ImageBuilder make image segfaulting

I'm currently in the process of building newer snapshot images for Zyxel Armor Z2 (ipq806x) with the packages I want. However, during "Installing package" phase where the script downloads and installs the packages I specified, at some point the script would abort with a segfault. This never happened before and back then I was able to successfully build images from ImageBuilder.

The point when the segfault occurs is not random. It seems the ImageBuilder would segfault after installing some packages with a certain amount of size in total. Not sure how to debug this issue.

1 Like

Same here for other architectures also (mipsel_24kc, arm_cortex-a15_neon-vfpv4, mips_24kc) since yesterday. Seems like an error in packaging right after download has finished.

make[2]: *** [Makefile:161: package_install] Segmentation fault (core dumped)
make[1]: *** [Makefile:118: _call_image] Error 2
make: *** [Makefile:211: image] Fehler 2

Beside that it seems some packages are missing/not built e. g. at least stubby for my builds.

1 Like

Lots of packages seem to fail to build in buildbot.
Faillogs e.g. in

Hard to see what is the ultimate culprit change (in the dependency chain), but hostapd, openssl and cryptodev-linux failing are pretty core.

Nothing obvious jumps from the commits logs, but there have been several build system targeting patches from @nbd yesterday.

EDIT:
cryptodev-linux causes failure in openssl, which breaks hostapd, etc...

2 Likes

Indeed. I was not digging further. I just saw the error message and the message that there is no package "stubby" and tested 2 other architectures. Same Makefile error and stubby ofc.

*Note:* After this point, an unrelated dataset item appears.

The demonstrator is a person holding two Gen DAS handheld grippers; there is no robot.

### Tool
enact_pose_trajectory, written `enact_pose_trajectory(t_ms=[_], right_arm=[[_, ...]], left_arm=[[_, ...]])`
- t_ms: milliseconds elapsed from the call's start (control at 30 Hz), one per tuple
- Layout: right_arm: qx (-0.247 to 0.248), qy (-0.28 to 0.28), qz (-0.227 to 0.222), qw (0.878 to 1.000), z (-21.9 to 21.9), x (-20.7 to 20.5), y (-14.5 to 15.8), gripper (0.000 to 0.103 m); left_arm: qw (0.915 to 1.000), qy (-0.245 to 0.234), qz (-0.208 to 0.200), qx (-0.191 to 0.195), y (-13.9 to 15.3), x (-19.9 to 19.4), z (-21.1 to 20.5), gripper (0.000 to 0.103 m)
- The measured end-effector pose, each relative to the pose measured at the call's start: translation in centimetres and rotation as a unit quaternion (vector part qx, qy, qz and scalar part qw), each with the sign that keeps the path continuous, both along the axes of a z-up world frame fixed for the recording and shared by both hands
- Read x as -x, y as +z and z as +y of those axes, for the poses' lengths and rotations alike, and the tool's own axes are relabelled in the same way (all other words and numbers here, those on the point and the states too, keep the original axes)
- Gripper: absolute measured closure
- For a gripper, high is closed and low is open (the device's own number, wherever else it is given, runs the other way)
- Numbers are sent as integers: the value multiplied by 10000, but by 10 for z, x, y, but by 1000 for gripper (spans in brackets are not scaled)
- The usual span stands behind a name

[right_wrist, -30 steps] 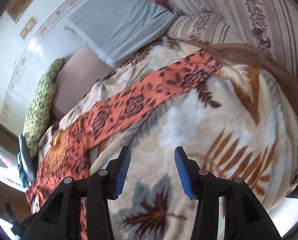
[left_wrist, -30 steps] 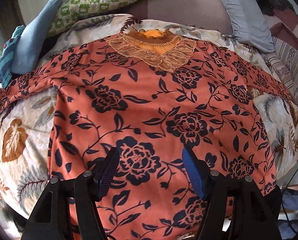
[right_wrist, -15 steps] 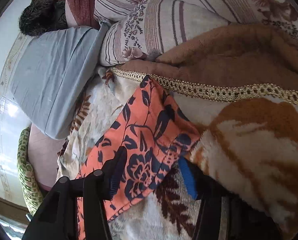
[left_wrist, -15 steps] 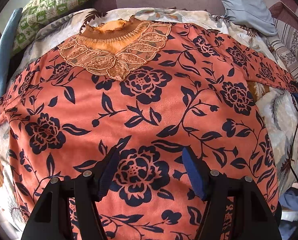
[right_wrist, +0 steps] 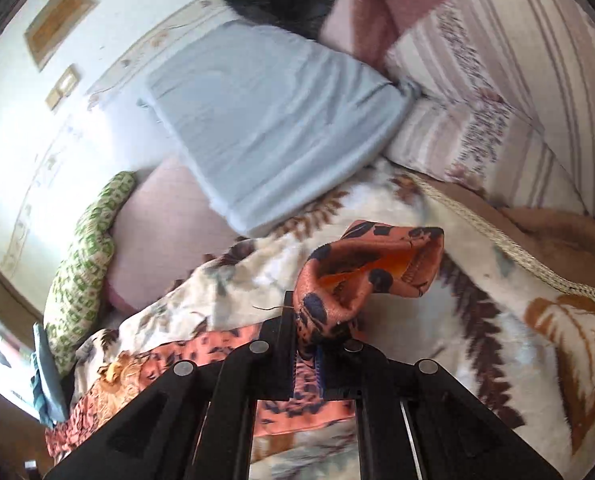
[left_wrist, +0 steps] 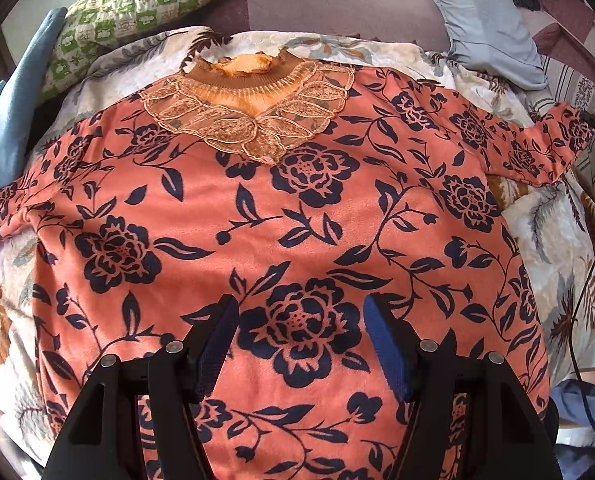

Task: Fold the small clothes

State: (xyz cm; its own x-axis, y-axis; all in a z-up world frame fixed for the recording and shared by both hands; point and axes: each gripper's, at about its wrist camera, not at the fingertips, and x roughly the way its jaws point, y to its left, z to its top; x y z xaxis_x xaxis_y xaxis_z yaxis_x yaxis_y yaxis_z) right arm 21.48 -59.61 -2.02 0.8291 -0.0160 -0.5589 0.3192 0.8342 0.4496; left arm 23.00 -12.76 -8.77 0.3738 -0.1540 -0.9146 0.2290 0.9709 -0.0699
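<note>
An orange top with dark blue flowers (left_wrist: 289, 208) lies spread face up on a leaf-patterned blanket (left_wrist: 553, 236), its lace collar (left_wrist: 249, 120) at the far side. My left gripper (left_wrist: 301, 320) hangs open just above the top's lower middle, with nothing between its fingers. In the right wrist view my right gripper (right_wrist: 309, 344) is shut on the cuff end of the top's sleeve (right_wrist: 369, 272) and holds it lifted off the blanket (right_wrist: 477, 320). That raised sleeve end (left_wrist: 557, 148) also shows at the right edge of the left wrist view.
A green checked pillow (left_wrist: 165, 4) and a pale blue pillow (left_wrist: 477, 20) lie beyond the collar. A blue cloth (left_wrist: 17, 104) sits at the far left. Striped bedding (right_wrist: 517, 100) and a brown blanket with braided trim (right_wrist: 517, 256) border the right side. A cable (left_wrist: 589, 280) hangs at the right.
My right gripper went to the sleeve's end, shut on it and lifted it off the blanket. My left gripper drifted over the top's body and stayed open.
</note>
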Motion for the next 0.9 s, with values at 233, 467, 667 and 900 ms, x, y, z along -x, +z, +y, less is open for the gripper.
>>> enact_pose_trajectory(t_ms=[233, 467, 667, 900], right_arm=[[-41, 1429, -176, 9896, 161, -53, 25, 97], [-518, 2705, 254, 9610, 348, -99, -20, 97], [-631, 3570, 1078, 9257, 490, -115, -80, 86], [-219, 3635, 990, 9261, 477, -77, -66, 72]], left_arm=[[9980, 533, -220, 266, 26, 17, 72, 38], [9938, 1002, -267, 409, 28, 35, 139, 38], [9892, 1367, -329, 415, 26, 40, 178, 38], [9856, 1523, -354, 637, 26, 22, 185, 38]])
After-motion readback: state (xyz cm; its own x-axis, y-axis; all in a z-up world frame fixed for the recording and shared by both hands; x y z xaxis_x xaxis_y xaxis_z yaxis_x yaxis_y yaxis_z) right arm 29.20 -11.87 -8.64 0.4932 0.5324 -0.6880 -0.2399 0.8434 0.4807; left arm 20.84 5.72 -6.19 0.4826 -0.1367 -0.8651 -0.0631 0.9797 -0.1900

Beside that. I have the feeling that ImageBuilder is less reliable for creating snapshot builds then using git and menuconfig. I'm using ImageBuilder since a few weeks only now and most of the time there is an error which makes the build process stopping completely or not finishing (I'm not changing packages or sth. like that!). Is this just temporary (bigger changes) or normal?

1 Like

I have never used the imagebuilder.
The full toolchain is easy to use once you get familiar with the basics.

Ps.
If you look at my community build threads, I have created nifty build scripts that streamline the build process with the full toolchain.
Scipts explained in

Me neither. I just started to use it because it is quite comfortable and fast to test a setup if you are not on the workstation hosting your build environment.
I think the Imagebuilder system is another layer which can have errors also so it is more error-prone then just using git. But that is just a guess.

1 Like

Not sure what's really going on behind this issue, but hope things can go back quick.

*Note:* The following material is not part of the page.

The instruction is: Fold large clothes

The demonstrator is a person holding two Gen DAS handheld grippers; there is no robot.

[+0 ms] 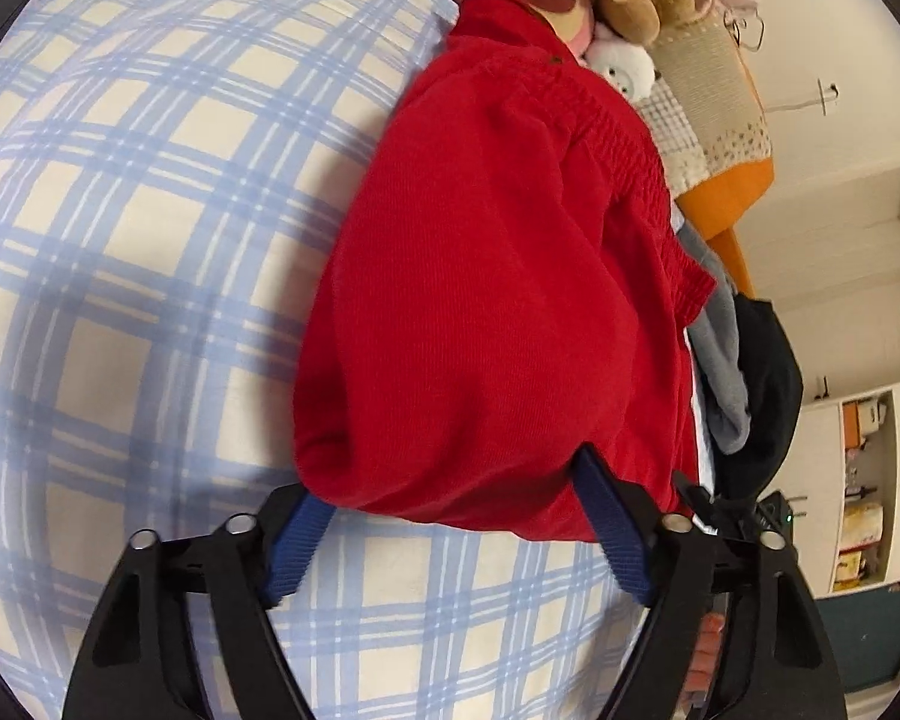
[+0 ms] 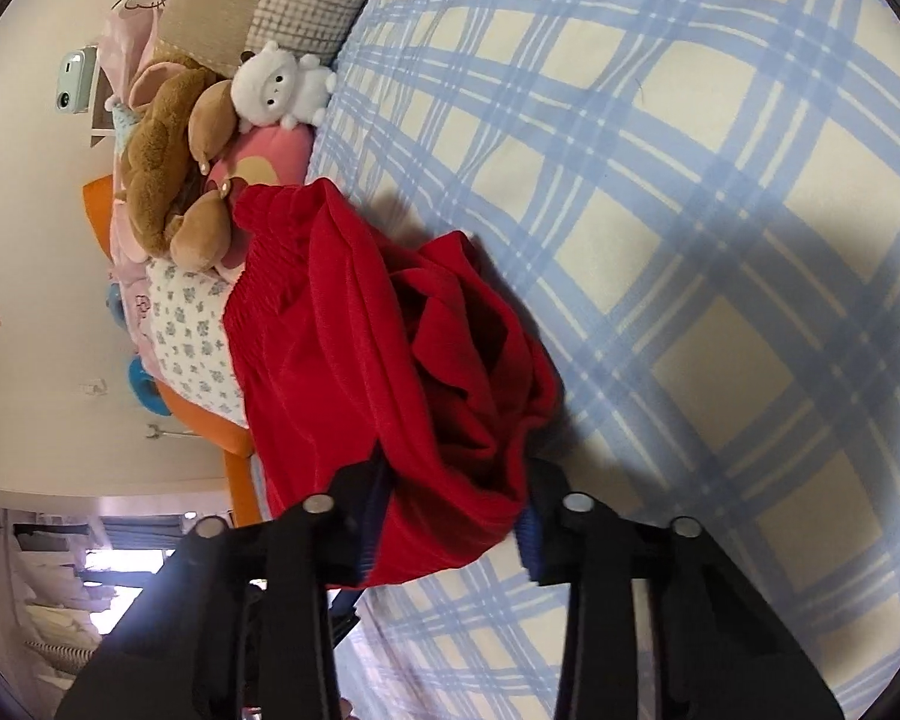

I mostly use ImageBuilder because the full toolchain looked a bit complicated to me... I used the full toolchain before but gave up shortly after because the package selection menuconfig was so huge that it would take forever for me to pick up every package I wanted by hand, and I don't know of an option to just pass the packages I wanted into the command line as I would with ImageBuilder...

On the other hand, with ImageBuilder, I noticed that the usual packages folder is absent (along with the necessary kmods). Could that be one of the causes of the segfault?

1 Like

There are a lot of packges not built or absent. It is unclear why atm (I think).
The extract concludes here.